初読よりつづく
「シャンバラ」
勇者の道 <再読>
チョギャム・トゥルンパ /沢西康史 2001/06 めるくまーる 単行本 241p
★★★★★+★
年 末も押し迫り、なにかと気ぜわしい。読書もブログもままならない状況が続いているが、どっちみちこのブログも一定の目標をクリアして、次へのステップへの歩みが始まっているところだ。締めくくるものは締めくくり、また新たな気分で新年を始めようと思う。来年のことを語ると鬼が笑うので、まずは、今年中にやらなくてはならないことはキチンとしあげよう。
「シャンバラ 勇者の道」はそんな中にあって、多忙を極めた今年一年ではあったが、ふと来た道を振り返り、新たなる明日への想いを強くするとき、自分自身を見返させてくれるよい本だ。このブログでは、チベット本は 「アガルタ」 カテゴリや 「オーム・マ・二・ぺ・メ・フゥン」 というマントラを追いかける道筋の中で100冊以上読んできた。しかし、その中にあって、たった一冊だけ、チベット本を差し出しなさい、と要求されれば、現在の私は、間違いなくこの一冊を選ぶ。
こ の本の最初の章で、シャンバラ王国の歴史とシャンバラの支配者たちにまつわる伝説を話した。そこで言ったように、この王国はいまも世界のどこかに隠れていると信じている人たちもいれば、この王国は喩え話にすぎないと考える人たちもいるし、ある時代に天の領域に移動したのだと信じる人たちさえいる。だが、私たちがこれまで話し合ってきたシャンバラの教えによると、これらの教えの源泉は---あるいはシャンバラ王国そのものは、と言ってもよいが---神秘的な天の領域にあるのではない。
それは宇宙的な鏡の境地、くつろいで意識を拡大させた人間ならだれでも立ち入ることのできる根源的な領域に存在する。この観点から見ると、リグデン王と呼ばれるシャンバラの支配者たちは、宇宙的な鏡の領域の居住者にほかならない。彼らは広大な心の知恵、ドララの究極の知恵の根源的な表われと言ってもよい。だから彼らは究極のドララとも呼ばれている。
「M y life in Orange」 も 「アメリカへの道」 も、このブログで読み進めている段階では、ちょうど1980年代初半に差し掛かっている。そのアメリカのボールダーにおいて、当時のチョギャム・トゥルンパは、この「シャンバラ・トレーニング」プロジェクトを進行させていた。 「スピリチュアル・データ・ブック2004」 では次のように紹介してあった。
チベットの理想郷、シャンバラ。本書はその諸説を追うものではなく、恐れを知らない勇者の道について説かれた極めてベーシックな本である。専門用語もほとんど使わずに、日々の中で、真っ当に、そしてスピリチュアルに生きるための知恵を教えてくれる。 「スピリチュアル・データ・ブック2004」p218
「世 界のスピリチュアル 50の名著」 にもチョギャム・トゥルンパの代表作 「タントラへの道」 を一冊あげながら、彼のプロフィールをこまかく紹介している。

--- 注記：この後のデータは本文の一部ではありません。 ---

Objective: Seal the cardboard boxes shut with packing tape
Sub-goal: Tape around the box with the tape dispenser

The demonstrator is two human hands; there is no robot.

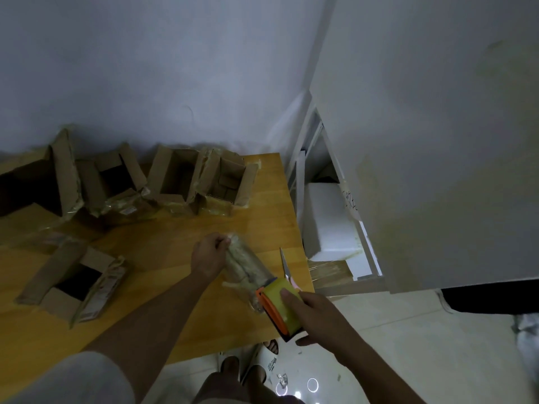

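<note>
Desk (163, 246): warm honey-yellow wood with faint lengthwise grain. Cardboard boxes (172, 182): dull brown, dark inside, their flaps edged with glossy yellowish old tape; the nearest box (73, 282) bears a pale label with reddish print. Tape dispenser (281, 309): orange frame and a dark edge, carrying a yellow roll. Pulled tape strip (245, 266): clear with a cloudy beige cast. Scissors (284, 263): silver blade, pink handle. Foam blocks (326, 223): plain white. Walls (175, 68): pale bluish grey. Floor (393, 345): off-white tiles. Slippers (268, 363): white with dark lettering. Sleeve (70, 380): light grey.
</note>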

街角やレストランで出くわしただけなら、誰も自分の話しなど聞かないだろう。トゥルンパは言う。しかし、彼がチベット出身で、トゥルンパ・トゥルクの11番目の生まれ変わりと知るや、突如押し寄せてくる。人は精神的助言者を見つけると、その素晴らしい師が宇宙の神秘への扉を開けてくれるに違いないと興奮するものだ。しかし、この興奮が冷めると、残念なことに、真のスピリチュアリティを求める道では、誰も自分を助けてくれないことを知る。独力で退屈な今を重ねてやっていくほかないのである。 「世界のスピリチュアル」p348
私 はふと考えることがある。新しいコミューンをつくろうと70年代からインド国内のあらゆる可能性を探求したが、それが不可能だとわかった時、Oshoが、ここでアメリカへいくのもいいかな、と新たなる選択を見出したとしたら、その時、アメリカでのトゥルンパ達の「成功」が脳裏に浮かんだのではなかっただろうか。アメリカにはまだまだ受け入れる余地がある、と。
そのころ、ボールダーでは、 パンタ笛吹 が「寿司三昧」を開いていただろうし、 ケン・ウィルバー が、「シャンバラ勇者の道」の原稿に目を通し、助言をしていた。そんなことをいろいろ機縁を感じながら、忙中閑あり、この本を走り読みした。この本、原書は決して新しくはないが、日本語版は2001年になって初めて訳出されたことは、それだけこの本に今日性があることを証明していると言っていいだろう。